The last seven months might characterize Lebanon Valley College’s athletic director Rick Beard’s job as the proverbial duck, paddling and working very hard inside the water, but what everyone sees is a smiling and calm face.
“We have tried to take a positive approach to the current COVID situation by trying to make the best of it,” said Beard. “We followed the NCAA guidelines for sport resocialization and I think our coaches and student-athletes had a positive experience. We gradually worked our way to the point where we were having some intra-squad scrimmages. While we’re disappointed we could not compete against outside competition, it did allow us time to focus on some other things like leadership, character, diversity inclusion and community service.
“Actually, from the time we came back in August, we phased in the practices making sure we maintained social distance, had masks on and progressed to where we could do different things,” continued Beard. “I’m proud of all our coaches and athletes for doing the things they needed to do.”
A 1985 graduate of Lebanon High, where he played football, basketball and track, Beard is also a 1990 graduate of LVC, where he played football. He was also a player on the Jolly Molly fast-pitch softball team that won the 1989 Class A National Softball championship.
Unfortunately he didn’t get to go to those games because football practice at LVC had started.
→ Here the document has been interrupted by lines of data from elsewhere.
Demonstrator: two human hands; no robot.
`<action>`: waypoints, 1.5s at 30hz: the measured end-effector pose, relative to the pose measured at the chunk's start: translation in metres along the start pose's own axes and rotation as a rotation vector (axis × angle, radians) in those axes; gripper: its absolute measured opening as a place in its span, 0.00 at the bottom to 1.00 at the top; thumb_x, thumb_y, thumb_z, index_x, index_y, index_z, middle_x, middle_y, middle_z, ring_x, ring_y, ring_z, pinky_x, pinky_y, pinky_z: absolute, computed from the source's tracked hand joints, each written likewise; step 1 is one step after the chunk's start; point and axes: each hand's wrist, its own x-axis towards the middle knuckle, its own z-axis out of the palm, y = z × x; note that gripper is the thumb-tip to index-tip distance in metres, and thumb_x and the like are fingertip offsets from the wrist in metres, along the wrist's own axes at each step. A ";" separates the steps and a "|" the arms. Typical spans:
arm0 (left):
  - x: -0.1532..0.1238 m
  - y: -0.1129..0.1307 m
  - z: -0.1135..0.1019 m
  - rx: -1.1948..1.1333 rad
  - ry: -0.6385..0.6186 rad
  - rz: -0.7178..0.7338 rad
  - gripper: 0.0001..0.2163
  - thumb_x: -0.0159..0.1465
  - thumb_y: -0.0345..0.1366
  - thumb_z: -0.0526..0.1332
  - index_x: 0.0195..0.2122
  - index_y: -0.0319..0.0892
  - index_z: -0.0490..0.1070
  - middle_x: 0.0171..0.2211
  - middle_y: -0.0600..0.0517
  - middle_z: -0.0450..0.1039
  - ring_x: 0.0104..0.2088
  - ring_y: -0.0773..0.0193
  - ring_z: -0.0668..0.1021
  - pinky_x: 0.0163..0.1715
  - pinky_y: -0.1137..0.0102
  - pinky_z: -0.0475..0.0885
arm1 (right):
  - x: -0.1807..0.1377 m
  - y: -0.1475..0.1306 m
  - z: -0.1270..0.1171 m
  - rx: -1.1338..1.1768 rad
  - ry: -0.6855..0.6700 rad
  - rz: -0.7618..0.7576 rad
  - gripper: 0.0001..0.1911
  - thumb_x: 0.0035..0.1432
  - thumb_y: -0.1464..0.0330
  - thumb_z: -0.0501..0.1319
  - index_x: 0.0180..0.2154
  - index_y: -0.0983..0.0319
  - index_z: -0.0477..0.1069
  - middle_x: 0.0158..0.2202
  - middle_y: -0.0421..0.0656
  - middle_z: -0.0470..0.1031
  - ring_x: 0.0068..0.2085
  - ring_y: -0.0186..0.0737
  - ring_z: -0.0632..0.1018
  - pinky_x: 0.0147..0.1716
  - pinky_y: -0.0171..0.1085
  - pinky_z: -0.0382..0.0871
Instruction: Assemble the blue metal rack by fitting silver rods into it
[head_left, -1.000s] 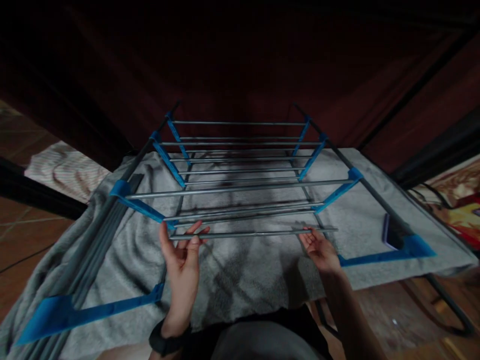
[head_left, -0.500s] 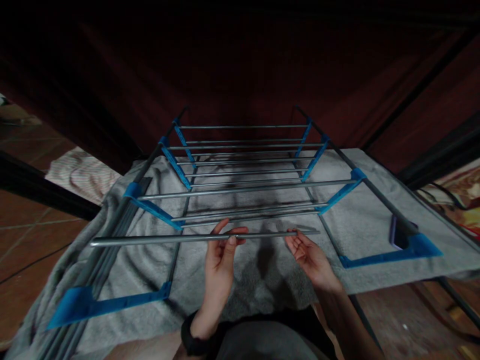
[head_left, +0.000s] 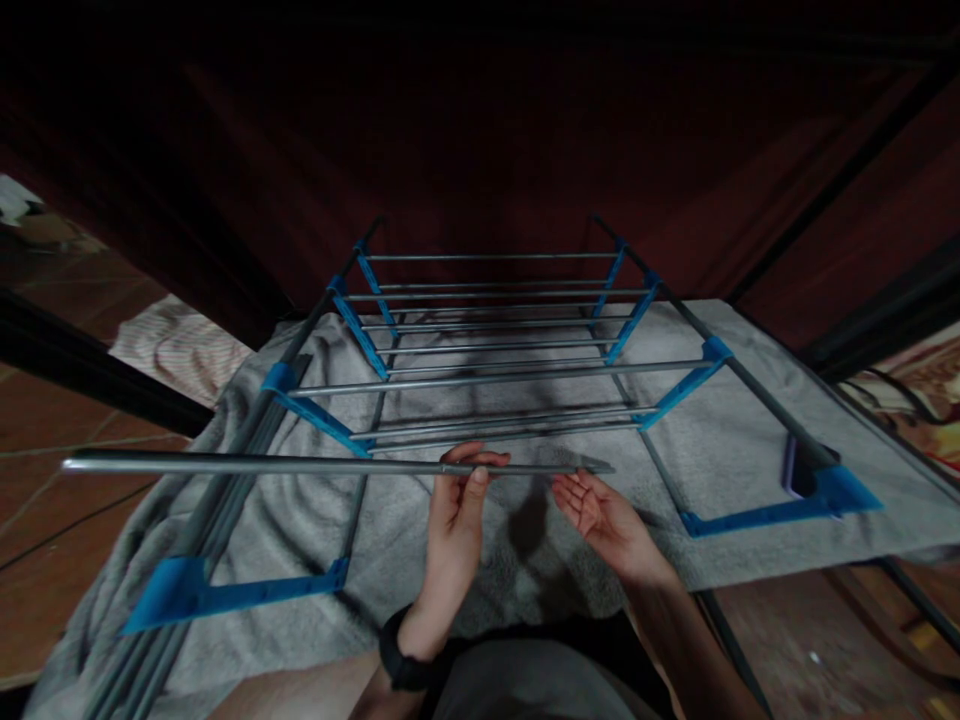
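A long grey metal rod (head_left: pixel 262 464) lies crosswise in front of me, its left end reaching well out past the rack's side. My left hand (head_left: pixel 457 525) pinches it right of its middle, thumb on the near side and fingers behind. Close to the rod's right end, the fingertips of my right hand (head_left: pixel 611 520) touch it, palm turned up. Beyond both hands lies a partly assembled rack (head_left: pixel 517 377) of grey tubes with blue plastic brackets. The nearest brackets, a left one (head_left: pixel 176 595) and a right one (head_left: pixel 844 492), have no rod between them.
Under the rack spreads a grey blanket (head_left: pixel 262 540). Several loose rods (head_left: pixel 142 665) lie on its left side. A phone (head_left: pixel 801 470) rests by the right bracket. Dark red curtains (head_left: pixel 487 150) hang behind, and a striped cloth (head_left: pixel 180 345) lies at the left.
The rod has shifted left, its left end now farther beyond the rack's side. My left hand has moved slightly right and my right hand slightly left, bringing them closer together.
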 end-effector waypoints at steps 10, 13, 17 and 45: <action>0.017 0.029 -0.011 0.027 0.102 0.171 0.13 0.65 0.41 0.65 0.50 0.46 0.71 0.36 0.52 0.79 0.41 0.60 0.81 0.51 0.62 0.73 | 0.002 0.003 -0.015 -0.063 -0.038 -0.020 0.10 0.56 0.76 0.64 0.40 0.62 0.76 0.40 0.47 0.83 0.40 0.39 0.84 0.42 0.38 0.80; 0.019 0.029 -0.016 0.034 0.085 0.204 0.13 0.67 0.40 0.63 0.52 0.47 0.70 0.36 0.53 0.79 0.41 0.61 0.81 0.51 0.61 0.73 | 0.007 0.002 -0.019 -0.050 -0.009 -0.084 0.08 0.55 0.75 0.65 0.39 0.62 0.76 0.43 0.48 0.83 0.43 0.42 0.84 0.44 0.39 0.80; 0.021 0.027 -0.023 0.022 0.070 0.220 0.13 0.68 0.40 0.62 0.53 0.48 0.69 0.37 0.53 0.78 0.42 0.62 0.81 0.52 0.60 0.73 | 0.012 0.002 -0.024 -0.057 0.025 -0.168 0.09 0.52 0.75 0.66 0.37 0.60 0.76 0.43 0.47 0.83 0.45 0.43 0.84 0.46 0.40 0.80; 0.013 -0.006 -0.014 0.182 -0.047 0.039 0.26 0.69 0.42 0.59 0.67 0.50 0.54 0.41 0.52 0.78 0.46 0.62 0.80 0.55 0.61 0.69 | 0.000 0.041 -0.016 -0.177 0.019 -0.107 0.19 0.43 0.68 0.73 0.40 0.61 0.75 0.39 0.48 0.84 0.38 0.43 0.83 0.43 0.43 0.76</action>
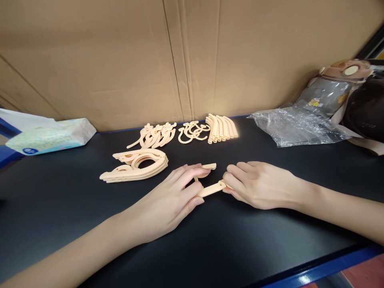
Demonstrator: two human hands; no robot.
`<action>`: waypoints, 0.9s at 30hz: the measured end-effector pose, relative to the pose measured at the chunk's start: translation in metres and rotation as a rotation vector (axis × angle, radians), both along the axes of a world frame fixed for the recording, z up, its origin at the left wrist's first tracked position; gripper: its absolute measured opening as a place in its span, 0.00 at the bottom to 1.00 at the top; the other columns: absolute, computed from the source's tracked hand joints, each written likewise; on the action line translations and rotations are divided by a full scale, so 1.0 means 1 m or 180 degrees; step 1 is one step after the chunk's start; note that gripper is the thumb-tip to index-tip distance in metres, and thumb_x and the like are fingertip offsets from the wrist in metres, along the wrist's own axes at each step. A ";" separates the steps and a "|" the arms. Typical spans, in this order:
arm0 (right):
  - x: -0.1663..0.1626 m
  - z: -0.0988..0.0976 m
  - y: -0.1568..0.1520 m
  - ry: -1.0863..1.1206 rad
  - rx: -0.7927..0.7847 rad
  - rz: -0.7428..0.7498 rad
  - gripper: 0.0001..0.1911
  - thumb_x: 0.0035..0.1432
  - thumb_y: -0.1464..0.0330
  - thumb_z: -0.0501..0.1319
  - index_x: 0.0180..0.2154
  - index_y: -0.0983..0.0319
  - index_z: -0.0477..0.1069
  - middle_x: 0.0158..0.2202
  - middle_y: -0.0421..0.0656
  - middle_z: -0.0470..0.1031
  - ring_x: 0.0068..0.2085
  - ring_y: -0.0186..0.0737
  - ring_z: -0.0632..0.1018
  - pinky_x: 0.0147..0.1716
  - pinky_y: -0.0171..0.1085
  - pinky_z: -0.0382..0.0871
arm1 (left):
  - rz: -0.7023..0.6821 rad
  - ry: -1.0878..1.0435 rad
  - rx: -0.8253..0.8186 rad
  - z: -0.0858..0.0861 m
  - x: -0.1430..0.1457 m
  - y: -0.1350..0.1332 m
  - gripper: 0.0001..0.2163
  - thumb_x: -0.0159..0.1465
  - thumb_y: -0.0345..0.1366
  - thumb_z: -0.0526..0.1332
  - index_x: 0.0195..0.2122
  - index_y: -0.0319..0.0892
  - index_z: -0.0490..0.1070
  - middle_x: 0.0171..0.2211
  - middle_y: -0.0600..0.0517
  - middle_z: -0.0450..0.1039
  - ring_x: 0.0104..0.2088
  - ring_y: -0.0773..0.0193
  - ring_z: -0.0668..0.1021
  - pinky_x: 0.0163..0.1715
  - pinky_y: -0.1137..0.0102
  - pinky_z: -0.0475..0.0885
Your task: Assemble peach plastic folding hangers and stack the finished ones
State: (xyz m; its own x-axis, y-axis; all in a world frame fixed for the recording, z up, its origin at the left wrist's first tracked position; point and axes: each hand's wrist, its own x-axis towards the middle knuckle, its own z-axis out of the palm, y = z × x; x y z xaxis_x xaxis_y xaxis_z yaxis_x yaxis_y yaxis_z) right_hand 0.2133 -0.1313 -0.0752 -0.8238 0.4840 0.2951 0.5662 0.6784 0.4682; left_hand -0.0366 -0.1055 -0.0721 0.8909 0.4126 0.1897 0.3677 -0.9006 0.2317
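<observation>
My left hand (171, 200) and my right hand (258, 184) meet over a black table (90, 224). Together they hold a pale orange plastic hanger piece (211, 189): the left fingers pinch one end, the right fingers grip the other. A second short arm of the piece (209, 166) sticks out above my left fingertips. Just left of my hands lies a stack of curved hanger bodies (136, 166). Behind them are a pile of arm parts (156, 136), a few hooks (192, 132) and a row of straight bars (222, 128).
A cardboard wall (192, 56) closes the back of the table. A tissue pack (49, 136) lies at the far left. Crumpled clear plastic (294, 126) and a grey bottle (327, 92) sit at the far right. A blue edge (324, 270) rims the table's front.
</observation>
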 end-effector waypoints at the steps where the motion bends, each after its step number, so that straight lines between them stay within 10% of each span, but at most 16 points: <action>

Beard’s introduction to the Annville school came when Jim Monos replaced Lou Sorrentino, who stepped down as the head football coach, and Tom Jordan and Frank Reich Sr. became part of the staff.
“Tom and Frank kind of recruited me to go to LVC, and I met Jim and got on the team that way,” said Beard. “Upon graduation, Monos hired me as a graduate assistant football coach, and I did that for 15 years, then eventually Lou stepped down as AD and hired Kathy Tierney to replace him. I was an Assistant Athletic Director for Kathy, then in 2007 she left and I was promoted to Athletic Director.”
The most frustrating thing for Beard was that high school sports were going on all around.
The NCAA testing guidelines made it very difficult for schools like Lebanon Valley College to compete against outside competition. Despite that, if at the beginning of August he had known they would be in the current situation to make it this far, he would have taken that all day long.
“Our conference presidents are very supportive of competing in the spring, so we will look at testing protocols for low, medium and high transmission risk sports,” said Beard. “From there, we will look at scheduling models for different lengths of seasons for each sport.”
On a positive note, no matter how many contests are played in the 2020-21 season, all student-athletes will not lose a season of eligibility. Meanwhile, the athletic directors are looking at this year as a developmental one, and use it to do a lot of good things both on and off the field to ensure a meaningful experience.
“As far as the hockey season and using the arena, we’ve been practicing by following their protocols,” Beard said. “As big as that arena is, we feel we can follow the guidelines, including the established capacity guidelines.”
Beard did admit he still has one big concern that has to do with the testing but overall he is pleased and remains optimistic saying, “Once you have that information there is a lot of work that involves contact tracing and quarantining. We have learned so much from the first semester that we will get back to the drawing board and develop an improved plan for the second semester.
“What we did in this first semester was make use of the time to work on various fundamental areas, which is not the worst thing in the world to do,” added Bearnd. “In the worst case scenario we’d have a second semester like the first. All I can really say is we will have a plan.”